Conversely, EHRC Director Daniel Bekele said the EHRC-OHCHR Joint Investigation did not identify violations amounting to genocide.

=== Views from politicians ===
The elected and deposed leader of Tigray Region, Debretsion Gebremichael, stated on 30 January 2021 that the war was a "genocidal war [that was being] waged upon the People of Tigray to illegally appropriate by force [their] identity and [their] basic right to existence." Debretsion stated that the Tigrayans were being attacked "to exterminate them with bullets and weaponized hunger."

==Legal aspects==
===Legal bodies===
Kassahun Molla Yilma, former head of Jimma University School of Law and prosecutor, argued in February 2021 that for the Mai Kadra massacre of the Tigray war and other atrocities taking place in Ethiopia, it would be in Ethiopia's interests to become party to the International Criminal Court (ICC). Among other reasons, Kassahun said that joining the ICC would "help catalyze reform regarding the legal framework regulating atrocity crimes in Ethiopia", since the provisions in the Ethiopian Criminal Code at the time "[did] not fit the nature of atrocity crimes committed [in] Ethiopia", and that the ICC would the Ethiopian justice system build capacity for investigations and prosecutions for the crimes. Kassahun said that as the ICC is a court of last resort, and since Ethiopia was not, as of February 2021, a party to the ICC, war crimes committed during the Tigray war would not be tried in the ICC.

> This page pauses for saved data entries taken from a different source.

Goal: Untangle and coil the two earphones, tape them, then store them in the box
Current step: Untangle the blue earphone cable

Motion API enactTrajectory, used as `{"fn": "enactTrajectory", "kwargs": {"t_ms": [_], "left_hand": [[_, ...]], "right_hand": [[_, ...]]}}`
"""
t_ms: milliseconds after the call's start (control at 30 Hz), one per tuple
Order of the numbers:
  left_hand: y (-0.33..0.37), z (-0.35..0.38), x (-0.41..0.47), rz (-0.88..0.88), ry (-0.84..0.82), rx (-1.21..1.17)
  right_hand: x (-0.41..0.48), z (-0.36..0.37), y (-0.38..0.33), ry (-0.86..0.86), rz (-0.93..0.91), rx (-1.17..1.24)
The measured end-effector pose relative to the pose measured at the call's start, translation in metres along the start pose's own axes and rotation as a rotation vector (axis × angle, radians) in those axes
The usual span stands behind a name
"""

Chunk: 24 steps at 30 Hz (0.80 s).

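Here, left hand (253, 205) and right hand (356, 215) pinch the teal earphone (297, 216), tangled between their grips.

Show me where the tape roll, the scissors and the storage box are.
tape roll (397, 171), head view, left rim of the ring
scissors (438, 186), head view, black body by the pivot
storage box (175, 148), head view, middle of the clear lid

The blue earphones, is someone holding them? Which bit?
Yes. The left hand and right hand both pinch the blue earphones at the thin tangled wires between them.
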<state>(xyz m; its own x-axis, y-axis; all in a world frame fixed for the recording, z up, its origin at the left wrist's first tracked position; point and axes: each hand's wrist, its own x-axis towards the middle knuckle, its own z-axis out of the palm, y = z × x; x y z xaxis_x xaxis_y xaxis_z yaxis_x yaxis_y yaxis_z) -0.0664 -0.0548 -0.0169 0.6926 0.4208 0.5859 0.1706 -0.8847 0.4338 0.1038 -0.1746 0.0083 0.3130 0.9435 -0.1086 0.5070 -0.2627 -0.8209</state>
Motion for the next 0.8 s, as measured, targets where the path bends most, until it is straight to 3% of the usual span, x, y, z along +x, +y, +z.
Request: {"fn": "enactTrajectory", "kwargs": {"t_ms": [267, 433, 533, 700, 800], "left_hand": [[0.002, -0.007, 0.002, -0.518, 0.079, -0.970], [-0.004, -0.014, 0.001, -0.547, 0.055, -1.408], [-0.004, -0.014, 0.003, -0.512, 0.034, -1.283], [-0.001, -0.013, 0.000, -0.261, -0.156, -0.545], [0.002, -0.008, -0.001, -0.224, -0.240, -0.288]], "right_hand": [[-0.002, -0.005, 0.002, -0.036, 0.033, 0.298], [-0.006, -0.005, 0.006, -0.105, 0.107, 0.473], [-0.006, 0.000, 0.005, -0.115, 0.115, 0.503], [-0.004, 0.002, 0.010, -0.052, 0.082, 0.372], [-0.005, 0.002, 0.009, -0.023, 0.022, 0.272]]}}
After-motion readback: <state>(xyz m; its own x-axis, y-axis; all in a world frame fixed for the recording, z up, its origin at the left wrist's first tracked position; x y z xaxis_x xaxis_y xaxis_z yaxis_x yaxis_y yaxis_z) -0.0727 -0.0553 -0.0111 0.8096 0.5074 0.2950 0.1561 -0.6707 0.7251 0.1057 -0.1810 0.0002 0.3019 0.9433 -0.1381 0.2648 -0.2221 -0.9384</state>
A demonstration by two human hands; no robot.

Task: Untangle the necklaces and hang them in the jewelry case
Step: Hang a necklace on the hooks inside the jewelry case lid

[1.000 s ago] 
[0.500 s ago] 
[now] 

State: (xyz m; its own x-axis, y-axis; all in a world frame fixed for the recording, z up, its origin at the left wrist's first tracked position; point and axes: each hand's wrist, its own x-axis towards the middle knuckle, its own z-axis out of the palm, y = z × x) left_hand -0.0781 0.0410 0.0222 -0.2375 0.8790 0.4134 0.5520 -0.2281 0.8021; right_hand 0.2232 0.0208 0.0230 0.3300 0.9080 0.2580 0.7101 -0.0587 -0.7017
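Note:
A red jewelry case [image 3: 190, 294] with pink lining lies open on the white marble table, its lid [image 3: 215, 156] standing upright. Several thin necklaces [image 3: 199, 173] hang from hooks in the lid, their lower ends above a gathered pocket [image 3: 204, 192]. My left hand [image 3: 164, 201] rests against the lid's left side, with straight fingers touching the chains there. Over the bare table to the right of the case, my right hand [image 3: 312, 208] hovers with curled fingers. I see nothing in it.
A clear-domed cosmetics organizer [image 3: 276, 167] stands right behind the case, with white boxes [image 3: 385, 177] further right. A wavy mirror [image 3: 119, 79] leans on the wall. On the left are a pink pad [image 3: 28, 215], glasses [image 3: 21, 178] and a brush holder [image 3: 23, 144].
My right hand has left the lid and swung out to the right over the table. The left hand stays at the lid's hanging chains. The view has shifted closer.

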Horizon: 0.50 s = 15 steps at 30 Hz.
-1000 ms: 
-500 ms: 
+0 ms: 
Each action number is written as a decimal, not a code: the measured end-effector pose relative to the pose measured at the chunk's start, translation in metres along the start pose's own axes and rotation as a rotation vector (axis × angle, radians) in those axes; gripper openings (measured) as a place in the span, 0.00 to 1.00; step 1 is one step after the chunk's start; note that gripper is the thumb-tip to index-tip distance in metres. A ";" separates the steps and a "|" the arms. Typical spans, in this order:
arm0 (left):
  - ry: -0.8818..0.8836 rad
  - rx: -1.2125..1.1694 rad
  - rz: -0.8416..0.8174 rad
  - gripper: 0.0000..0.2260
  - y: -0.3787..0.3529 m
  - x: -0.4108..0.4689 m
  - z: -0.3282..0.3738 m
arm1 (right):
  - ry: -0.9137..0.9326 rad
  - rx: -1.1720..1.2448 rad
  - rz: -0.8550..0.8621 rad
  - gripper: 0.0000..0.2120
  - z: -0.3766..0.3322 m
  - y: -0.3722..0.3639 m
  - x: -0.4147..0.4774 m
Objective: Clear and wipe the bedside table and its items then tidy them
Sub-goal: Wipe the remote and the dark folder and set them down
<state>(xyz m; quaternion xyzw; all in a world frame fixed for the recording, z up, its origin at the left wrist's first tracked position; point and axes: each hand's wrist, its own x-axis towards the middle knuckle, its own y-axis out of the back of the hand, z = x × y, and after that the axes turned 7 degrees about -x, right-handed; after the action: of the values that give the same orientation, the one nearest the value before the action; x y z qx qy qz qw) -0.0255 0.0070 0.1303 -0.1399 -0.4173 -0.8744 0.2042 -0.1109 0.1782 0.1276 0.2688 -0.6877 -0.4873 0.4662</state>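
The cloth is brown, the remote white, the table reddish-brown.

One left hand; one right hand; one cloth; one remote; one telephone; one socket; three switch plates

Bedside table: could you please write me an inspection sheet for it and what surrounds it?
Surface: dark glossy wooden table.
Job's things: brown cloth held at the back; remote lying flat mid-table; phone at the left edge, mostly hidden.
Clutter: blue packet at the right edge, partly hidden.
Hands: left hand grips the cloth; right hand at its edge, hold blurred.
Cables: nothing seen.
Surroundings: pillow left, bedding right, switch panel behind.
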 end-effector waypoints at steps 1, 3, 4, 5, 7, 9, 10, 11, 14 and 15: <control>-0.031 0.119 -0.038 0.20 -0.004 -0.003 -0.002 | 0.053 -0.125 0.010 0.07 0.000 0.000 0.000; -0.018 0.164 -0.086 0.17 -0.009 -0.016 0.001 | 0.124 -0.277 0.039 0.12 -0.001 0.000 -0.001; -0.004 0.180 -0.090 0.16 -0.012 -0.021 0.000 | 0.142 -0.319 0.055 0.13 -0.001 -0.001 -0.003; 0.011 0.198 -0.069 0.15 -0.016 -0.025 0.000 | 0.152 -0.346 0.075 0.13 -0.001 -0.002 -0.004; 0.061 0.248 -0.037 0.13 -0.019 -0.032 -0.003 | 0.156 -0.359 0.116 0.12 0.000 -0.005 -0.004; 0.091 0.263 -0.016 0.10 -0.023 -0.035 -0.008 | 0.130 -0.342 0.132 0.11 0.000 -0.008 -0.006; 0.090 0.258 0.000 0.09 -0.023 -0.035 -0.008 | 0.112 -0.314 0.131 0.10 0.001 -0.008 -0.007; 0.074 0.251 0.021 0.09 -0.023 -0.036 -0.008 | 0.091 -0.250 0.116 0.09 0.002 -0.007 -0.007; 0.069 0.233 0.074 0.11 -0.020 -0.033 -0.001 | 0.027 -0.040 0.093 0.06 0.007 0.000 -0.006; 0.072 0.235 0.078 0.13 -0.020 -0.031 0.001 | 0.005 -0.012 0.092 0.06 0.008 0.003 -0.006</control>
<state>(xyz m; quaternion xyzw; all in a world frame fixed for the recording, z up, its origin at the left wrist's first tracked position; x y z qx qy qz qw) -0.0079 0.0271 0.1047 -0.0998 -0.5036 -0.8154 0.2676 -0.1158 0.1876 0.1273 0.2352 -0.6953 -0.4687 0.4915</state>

Debretsion called for Isaias and Abiy to be tried in an international court.

===Arrests===

Enkuayehu Mesele, head of TPLF militias in Western Zone, was arrested in Shire in mid-December 2020. Amanuel Belete, a commander in the Northern Command, accused Enkuayehu of "countless murders and intimidation" in Baeker, Qafta and Humera, of ethnic profiling of the ENDF.

===International investigations and prosecutions===
====ACHPR====

The African Commission on Human and Peoples' Rights stated that it would start a Commission of Inquiry on Tigray on 17 June 2021 under Article 45 of the African Charter on Human and Peoples' Rights. The commission was planned to initially start for three months, with headquarters in Banjul, and to "conduct investigations on the ground and in neighbouring countries when the conditions are met." The chair of the Commission of Inquiry, Rémy Ngoy Lumbu, stated that the commission's report would be published by the end of 2021.

====EHRC–OHCHR Tigray investigation====

In mid-2021, the EHRC and the OHCHR launched a joint investigation into human rights violations of the Tigray war committed by all parties. The EHRC–OHCHR joint investigation team's report was published on 3 November 2021.

====International Commission of Human Rights Experts on Ethiopia====

The International Commission of Human Rights Experts on Ethiopia (ICHREE) was established by the UN Human Rights Council in December 2021, with a mandate extended as of October 2022 to December 2023, to investigate violations of international human rights law, international humanitarian law and international refugee law in Ethiopia since 3 November 2020.